From the records below, copy out each line that has the word "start".

- - - - -

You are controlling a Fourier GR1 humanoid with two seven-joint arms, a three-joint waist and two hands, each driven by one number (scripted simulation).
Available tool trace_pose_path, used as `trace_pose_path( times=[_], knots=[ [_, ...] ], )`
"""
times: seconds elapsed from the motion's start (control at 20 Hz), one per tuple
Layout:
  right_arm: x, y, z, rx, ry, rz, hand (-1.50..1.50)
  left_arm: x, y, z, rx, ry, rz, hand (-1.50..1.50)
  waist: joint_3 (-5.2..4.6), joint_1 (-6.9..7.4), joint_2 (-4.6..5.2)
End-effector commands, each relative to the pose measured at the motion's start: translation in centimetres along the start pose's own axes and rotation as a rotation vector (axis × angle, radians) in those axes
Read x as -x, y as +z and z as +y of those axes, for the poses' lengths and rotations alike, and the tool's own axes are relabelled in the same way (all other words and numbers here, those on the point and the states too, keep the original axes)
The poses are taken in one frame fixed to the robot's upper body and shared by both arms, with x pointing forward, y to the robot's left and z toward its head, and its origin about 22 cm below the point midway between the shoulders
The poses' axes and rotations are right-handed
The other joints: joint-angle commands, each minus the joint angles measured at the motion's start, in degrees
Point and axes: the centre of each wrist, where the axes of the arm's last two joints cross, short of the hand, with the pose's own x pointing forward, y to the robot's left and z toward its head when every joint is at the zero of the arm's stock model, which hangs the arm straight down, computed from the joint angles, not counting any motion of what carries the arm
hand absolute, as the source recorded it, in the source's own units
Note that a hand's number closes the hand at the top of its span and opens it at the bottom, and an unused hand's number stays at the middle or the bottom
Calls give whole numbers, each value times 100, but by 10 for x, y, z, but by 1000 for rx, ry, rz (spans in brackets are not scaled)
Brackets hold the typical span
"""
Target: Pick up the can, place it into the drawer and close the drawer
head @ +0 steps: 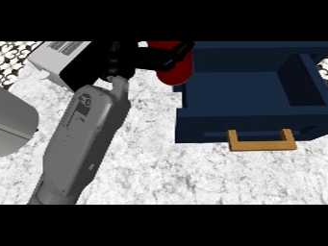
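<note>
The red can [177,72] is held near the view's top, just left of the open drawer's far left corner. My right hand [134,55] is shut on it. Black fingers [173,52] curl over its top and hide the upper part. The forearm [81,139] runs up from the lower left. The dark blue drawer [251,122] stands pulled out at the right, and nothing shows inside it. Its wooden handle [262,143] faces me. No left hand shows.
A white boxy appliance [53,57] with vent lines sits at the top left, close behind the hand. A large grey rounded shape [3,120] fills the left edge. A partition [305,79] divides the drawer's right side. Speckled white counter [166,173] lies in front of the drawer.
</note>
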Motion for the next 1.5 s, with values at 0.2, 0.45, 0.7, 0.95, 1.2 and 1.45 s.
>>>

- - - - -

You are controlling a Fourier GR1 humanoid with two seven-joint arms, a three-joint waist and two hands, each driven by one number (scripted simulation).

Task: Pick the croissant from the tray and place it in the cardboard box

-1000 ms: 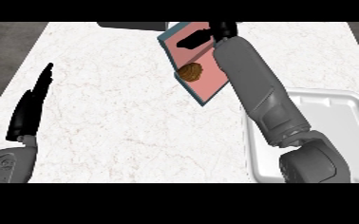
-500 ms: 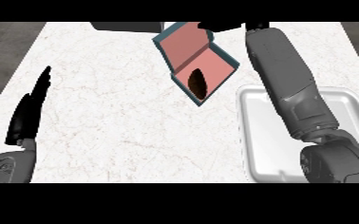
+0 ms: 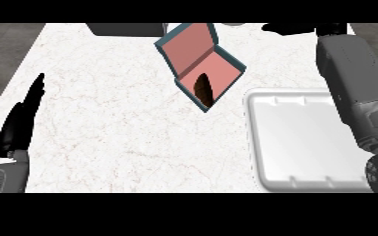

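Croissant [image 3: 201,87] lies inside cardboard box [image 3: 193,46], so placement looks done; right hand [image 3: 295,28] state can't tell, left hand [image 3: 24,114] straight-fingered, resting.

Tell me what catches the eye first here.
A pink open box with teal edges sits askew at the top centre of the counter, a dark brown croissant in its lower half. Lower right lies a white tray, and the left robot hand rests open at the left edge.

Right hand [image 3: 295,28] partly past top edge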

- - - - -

* Your solution:
times: seconds elapsed from the motion's start (control at 20 Hz), one per tuple
End-effector commands, each relative to the pose measured at the motion's start: translation in centimetres along the start pose's own axes and rotation as a rotation vector (axis × angle, radians) in those axes
The other joints: joint-angle commands, each minus the joint angles measured at the motion's start, in degrees

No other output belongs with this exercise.